# What to do:
Reproduce exactly, from the data that follows, the line with "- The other", the line with "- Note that", and every line that lies between them.

# Data segment:
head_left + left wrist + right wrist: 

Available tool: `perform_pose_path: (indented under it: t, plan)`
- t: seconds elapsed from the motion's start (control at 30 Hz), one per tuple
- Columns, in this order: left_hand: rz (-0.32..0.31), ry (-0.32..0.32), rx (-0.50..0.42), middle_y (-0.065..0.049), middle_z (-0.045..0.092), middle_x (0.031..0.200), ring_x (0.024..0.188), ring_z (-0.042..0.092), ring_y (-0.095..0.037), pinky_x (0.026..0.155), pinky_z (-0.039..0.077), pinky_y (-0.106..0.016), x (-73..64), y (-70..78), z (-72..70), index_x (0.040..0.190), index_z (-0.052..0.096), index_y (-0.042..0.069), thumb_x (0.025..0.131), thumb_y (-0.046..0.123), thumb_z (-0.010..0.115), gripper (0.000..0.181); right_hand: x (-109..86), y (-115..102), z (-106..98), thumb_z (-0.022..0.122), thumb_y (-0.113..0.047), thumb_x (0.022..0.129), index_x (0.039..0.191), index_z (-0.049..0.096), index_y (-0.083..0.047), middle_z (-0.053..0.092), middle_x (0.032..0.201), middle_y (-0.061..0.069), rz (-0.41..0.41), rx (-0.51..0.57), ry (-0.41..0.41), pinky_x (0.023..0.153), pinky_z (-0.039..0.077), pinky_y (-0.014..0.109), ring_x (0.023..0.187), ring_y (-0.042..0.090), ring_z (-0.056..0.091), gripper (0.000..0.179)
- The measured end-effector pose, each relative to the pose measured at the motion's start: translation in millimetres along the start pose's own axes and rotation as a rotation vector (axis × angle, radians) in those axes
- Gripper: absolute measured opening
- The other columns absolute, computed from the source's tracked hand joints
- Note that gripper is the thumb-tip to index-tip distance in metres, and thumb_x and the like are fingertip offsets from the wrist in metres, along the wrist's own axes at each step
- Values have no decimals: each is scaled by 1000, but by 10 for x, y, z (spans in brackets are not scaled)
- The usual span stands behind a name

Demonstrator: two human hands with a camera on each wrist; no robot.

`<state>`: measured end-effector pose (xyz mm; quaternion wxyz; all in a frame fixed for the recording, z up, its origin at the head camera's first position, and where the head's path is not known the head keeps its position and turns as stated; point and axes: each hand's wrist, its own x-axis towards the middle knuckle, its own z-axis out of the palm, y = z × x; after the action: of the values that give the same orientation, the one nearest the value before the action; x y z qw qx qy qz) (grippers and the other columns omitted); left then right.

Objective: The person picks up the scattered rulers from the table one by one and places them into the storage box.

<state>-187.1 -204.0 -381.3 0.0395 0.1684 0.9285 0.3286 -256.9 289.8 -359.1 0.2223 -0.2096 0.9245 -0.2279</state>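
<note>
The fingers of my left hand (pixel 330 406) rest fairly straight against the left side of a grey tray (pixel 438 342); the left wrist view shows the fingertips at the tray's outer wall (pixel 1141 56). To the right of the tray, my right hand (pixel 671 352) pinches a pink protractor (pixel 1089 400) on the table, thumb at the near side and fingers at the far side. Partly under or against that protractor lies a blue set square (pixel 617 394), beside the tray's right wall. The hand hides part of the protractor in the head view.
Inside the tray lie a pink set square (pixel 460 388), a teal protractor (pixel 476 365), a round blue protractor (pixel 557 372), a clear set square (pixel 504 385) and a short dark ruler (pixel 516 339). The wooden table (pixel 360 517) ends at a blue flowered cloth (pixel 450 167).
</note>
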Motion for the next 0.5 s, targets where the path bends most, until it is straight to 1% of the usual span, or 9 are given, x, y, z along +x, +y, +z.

# Written answer:
- The other columns absolute, computed from the source's tracked hand joints
- Note that gripper is the thumb-tip to index-tip distance in metres, and thumb_x and the like are fingertip offsets from the wrist in metres, along the wrist's own axes at each step

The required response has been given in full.